Sobre as quantias relativas à reparação dos danos e do consumo de eletricidade, já liquidadas pelos Demandantes, incidem juros de mora, desde a citação, uma vez que não é sequer alegado que houve interpelação para o pagamento.
DECISÃO
Nos termos e com os fundamentos invocados, julgando a presente ação parcialmente procedente, porque parcialmente provada, decido condenar os Demandados a:
a) Pagar aos Demandantes a quantia de 1.650,00 € (Mil seiscentos e cinquenta euros), relativa às rendas em atraso;
b) Indemnizar os Demandantes pelo valor pago para reposição do locado ao seu estado inicial, no valor de 276,30 € (Duzentos e setenta e seis euros e trinta cêntimos);
c) Pagar aos Demandantes a quantia de 90,97 € (Noventa euros e noventa e sete cêntimos), relativa ao consumo de eletricidade não pago;
d) Pagar aos Demandantes a quantia de 924,59 € (Novecentos e vinte e quatro euros e cinquenta cêntimos), relativa a consumos de água não pagos;
e) Pagar aos Demandantes juros de mora sobre as rendas em atraso, desde o vencimento de cada uma delas, até integral pagamento; sobre a quantia de 90,97 € e de 276,30 €, a contar desde a citação – 16 de janeiro de 2012 - também até integral pagamento.

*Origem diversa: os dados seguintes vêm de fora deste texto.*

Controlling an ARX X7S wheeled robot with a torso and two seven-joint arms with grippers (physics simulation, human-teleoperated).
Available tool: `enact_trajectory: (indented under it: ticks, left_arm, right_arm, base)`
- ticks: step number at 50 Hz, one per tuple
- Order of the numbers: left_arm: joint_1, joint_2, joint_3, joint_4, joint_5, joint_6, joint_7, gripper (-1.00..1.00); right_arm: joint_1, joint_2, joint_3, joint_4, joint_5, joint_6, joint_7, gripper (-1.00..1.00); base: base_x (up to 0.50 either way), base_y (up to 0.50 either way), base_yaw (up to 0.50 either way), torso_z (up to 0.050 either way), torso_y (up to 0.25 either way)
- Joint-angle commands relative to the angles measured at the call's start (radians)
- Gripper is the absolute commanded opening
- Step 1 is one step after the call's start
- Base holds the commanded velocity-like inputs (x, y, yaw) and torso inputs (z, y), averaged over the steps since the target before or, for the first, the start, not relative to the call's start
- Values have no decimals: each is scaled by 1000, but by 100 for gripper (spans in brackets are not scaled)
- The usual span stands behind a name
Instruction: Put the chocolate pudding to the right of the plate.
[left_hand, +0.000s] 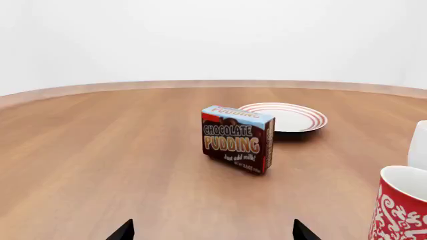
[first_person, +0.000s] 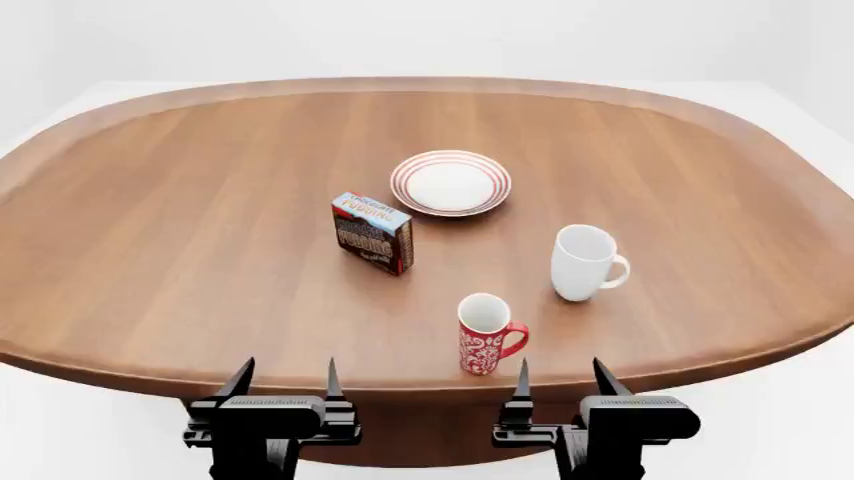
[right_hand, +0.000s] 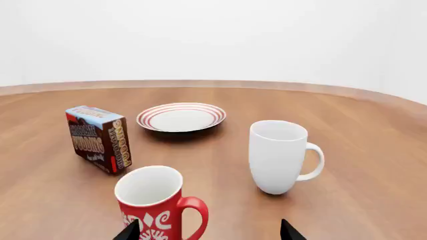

Mais decido absolver os Demandados dos restantes pedidos contra si formulados pelos Demandantes.
As custas serão suportadas pelos Demandantes e pelos Demandados, em razão do decaimento e na proporção respetiva de 40% e 60%, declarando-se ambos parte vencida (Art.º 8.º da Portaria n.º 1456/2001, de 28 de Dezembro).
Registe.
Seixal, 13 de março de 2012
(Juíza de Paz que redigiu e reviu em computador – Art.º 138.º/5 do C.P.C.)